Based on the plots above I will test the null hypotheses that the two supplements provide equal growth at each of the three dosage levels.
Null Hypothesis 1 is that the two supplements provide equivalent growth at a dose of 0.5.
lowdose <- subset(ToothGrowth, dose == 0.5)
conf <- t.test(len ~ supp, data=lowdose)
conf$conf.int
## [1] 1.719057 8.780943
## attr(,"conf.level")
## [1] 0.95
The confidence interval does not include 0, the test indicates that the difference in means is not equal to 0 with 95% confidence. The p value of 0.0063586 indicates that we can reject the null hypothesis and conclude that Orange Juice does provide greater growth at a dose of 0.5mg/day.
Null Hypothesis 2 is that the two supplements provide equivalent growth at a dose of 1.0mg/day.
middose <- subset(ToothGrowth, dose == 1)
conf2 <- t.test(len ~ supp, data=middose)
conf2$conf.int
## [1] 2.802148 9.057852
## attr(,"conf.level")
## [1] 0.95
Again, the confidence interval does not include 0 with a confidence level of 95%. The p-value of 0.0010384 is lower than the threshhold of 0.05, so we can also reject this hypothesis and conclude that Orange Juice also provides greater growth at a dose of 1mg/day.
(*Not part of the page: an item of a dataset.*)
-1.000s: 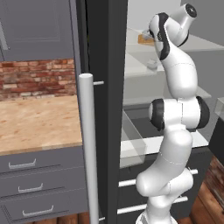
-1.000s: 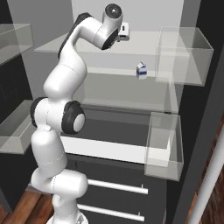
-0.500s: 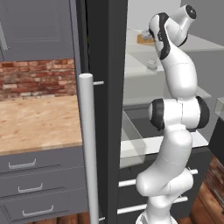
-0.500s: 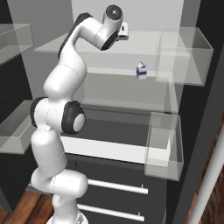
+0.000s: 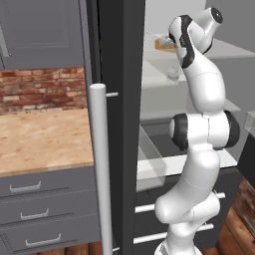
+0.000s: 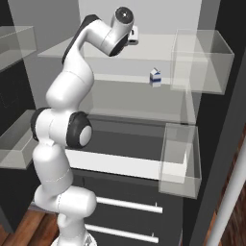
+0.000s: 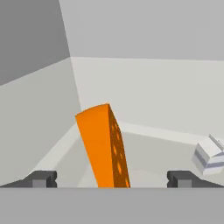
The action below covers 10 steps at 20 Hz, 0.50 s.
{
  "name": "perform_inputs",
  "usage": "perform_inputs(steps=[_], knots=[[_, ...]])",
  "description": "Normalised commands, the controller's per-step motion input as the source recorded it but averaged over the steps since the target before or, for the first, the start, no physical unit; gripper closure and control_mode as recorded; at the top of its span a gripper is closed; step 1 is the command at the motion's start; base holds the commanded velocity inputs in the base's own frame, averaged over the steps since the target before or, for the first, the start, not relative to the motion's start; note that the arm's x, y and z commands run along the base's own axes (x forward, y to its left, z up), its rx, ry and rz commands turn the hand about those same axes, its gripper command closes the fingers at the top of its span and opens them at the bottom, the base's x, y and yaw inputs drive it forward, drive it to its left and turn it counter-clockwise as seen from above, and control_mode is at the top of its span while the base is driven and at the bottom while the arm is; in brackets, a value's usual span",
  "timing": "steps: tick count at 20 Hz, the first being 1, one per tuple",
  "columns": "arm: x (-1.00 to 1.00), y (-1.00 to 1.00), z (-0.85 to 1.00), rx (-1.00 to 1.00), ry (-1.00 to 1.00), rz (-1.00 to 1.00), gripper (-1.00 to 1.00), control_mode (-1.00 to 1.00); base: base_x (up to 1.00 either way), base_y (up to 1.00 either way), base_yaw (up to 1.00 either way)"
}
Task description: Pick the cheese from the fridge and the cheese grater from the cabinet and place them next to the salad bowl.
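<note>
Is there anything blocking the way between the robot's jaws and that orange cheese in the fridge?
Nothing visible does. In the hand view the cheese stands straight ahead between the open jaws of the gripper. The small white carton sits off to one side on the same shelf.

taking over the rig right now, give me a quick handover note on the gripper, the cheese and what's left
Gripper: open, empty, reaching into the tall dark fridge; fingertips stand either side of the cheese, not closed on it.
Orange wedge of cheese: on the pale fridge shelf, directly ahead between the fingertips. A small white-and-blue carton sits off to one side in the hand view.
Done: fridge door open, arm lined up on the cheese.
Left: close on the cheese, lift it out, place it by the salad bowl; then fetch the cheese grater from the cabinet and set it there too.
</note>
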Motion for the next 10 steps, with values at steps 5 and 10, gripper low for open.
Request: perform_inputs(steps=[5, 10], knots=[[0.1, 0.1, -0.19, 0.0, -0.01, 0.05, -1.0, -1.0, 0.0, 0.0, 0.0], [0.28, 0.04, -0.17, 0.0, -0.02, 0.05, -1.0, -1.0, 0.0, 0.0, 0.0]])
Null Hypothesis 3 is that the two supplements provide equivalent growth at a dose of 2.0 mg/day.
highdose <- subset(ToothGrowth, dose == 2)
conf3 <- t.test(len ~ supp, data=highdose)
conf3$conf.int
## [1] -3.79807 3.63807
## attr(,"conf.level")
## [1] 0.95
For this hypothesis the confidence level does include 0, in fact it seems to center around 0, with 95% confidence. The p value is 0.9638516 which indicates that we can not reject this hypothesis so conclude that at a dose of 2.0mg/day Orange Juice and Vitamin C provide equivalent benefits to tooth growth.
Based on the T tests, I must conclude that Orange Juice is more effective at improving tooth growth than Vitamin C at doses of 0.5mg/day and 1mg/day. At a dose of 2.0mg/day there does not appear to be a significant difference between the two supplements.
This analysis assumes that the tooth lengths have a normal distribution, which may be a questionable assumption given the high variability of the data.